Mahkemece, 4857 sayılı İş Kanunu’nun 19. maddesine istinaden işverence fesih sebebi açık ve kesin bir şekilde yazılı olarak bildirilmediği, ayrıca davacının davranışlarından kaynaklanan fesihten önce savunma alma koşulunun yerine getirilmediği gerekçesiyle feshin geçersizliğine davacının işe iadesine karar verilmiştir.
Somut uyuşmazlıkta, davacı davalılardan ... nin taşeronu olan diğer davalı ... bünyesinde arge operatörü olarak çalıştığını iddia etmiş, davalı Şirketlerde iddianın aksine bir savunmada bulunmamıştır. Mahkemece yasal usule uygun olmadığı anlaşılan feshin geçersizliğine karar verilmesi isabetlidir. Ancak, işe iadesine karar verilen işverene ait işyerinin hükümde belirtilmemesi, ayrıca davalıların işe başlatmama tazminatı ve boşta geçen süre ücretinden birlikte sorumlu olduğu gözden kaçırılarak, hüküm kısmında tereddüt oluşturacak şekilde “davalıdan tahsilinin gerektiğine” denilerek karar verilmesi hatalıdır.
4857 sayılı İş Yasasının 20/3 maddesi uyarınca Dairemizce aşağıdaki şekilde karar verilmiştir.

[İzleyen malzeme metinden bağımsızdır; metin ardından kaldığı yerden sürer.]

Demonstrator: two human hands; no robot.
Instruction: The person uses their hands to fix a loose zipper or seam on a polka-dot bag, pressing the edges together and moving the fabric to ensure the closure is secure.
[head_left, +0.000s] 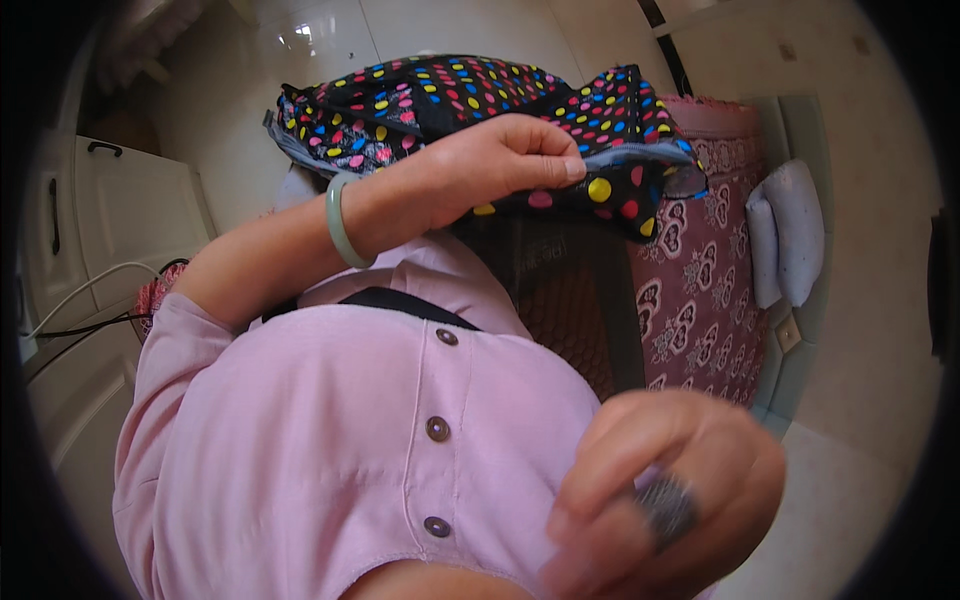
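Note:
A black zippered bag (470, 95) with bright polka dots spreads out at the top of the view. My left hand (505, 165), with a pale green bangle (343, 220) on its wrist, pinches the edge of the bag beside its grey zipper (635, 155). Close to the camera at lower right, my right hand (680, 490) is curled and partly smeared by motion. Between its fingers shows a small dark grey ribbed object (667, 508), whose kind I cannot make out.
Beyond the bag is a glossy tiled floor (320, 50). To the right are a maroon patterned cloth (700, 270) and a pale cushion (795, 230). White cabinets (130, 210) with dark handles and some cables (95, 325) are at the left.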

HÜKÜM: Yukarda açıklanan gerekçe ile;
1. Mahkemenin kararının BOZULARAK ORTADAN KALDIRILMASINA,
2.Davalı ... tarafından gerçekleştirilen feshin GEÇERSİZLİĞİNE ve davacının adı geçen işverenin işyerine İŞE İADESİNE,
3.Davacının yasal süre içinde başvurusuna rağmen davalı alt işverence süresi içinde işe başlatılmaması halinde ödenmesi gereken tazminattın her iki davalının birlikte sorumlu olmak kaydı ile miktarının davacının kıdemi, fesih nedeni dikkate alınarak takdiren davacının 4 aylık brüt ücreti tutarında BELİRLENMESİNE,
4. Davacı işçinin işe iadesi için davalı alt işverene süresi içinde müracaatı halinde hak kazanılacak olan ve kararın kesinleşmesine kadar en çok 4 aya kadar ücret ve diğer haklarının davalılardan müştereken ve müteselsilin tahsilinin GEREKTİĞİNE,
5. Harç peşin alındığından yeniden alınmasına yer olmadığına,
6. Davacının yapmış olduğu 76.20 TL yargılama giderinin davalıdan tahsili ile davacıya verilmesine, davalıların yaptığı yargılama giderinin üzerinde bırakılmasına,
7.Karar tarihinde yürürlükte bulunan tarifeye göre 1.500,00 TL. ücreti vekaletin davalılardan alınarak davacıya verilmesine,
8. Peşin alınan temyiz harcının isteği halinde davacı vekiline iadesine,
Kesin olarak 09/02/2015 tarihinde oybirliği ile karar verildi.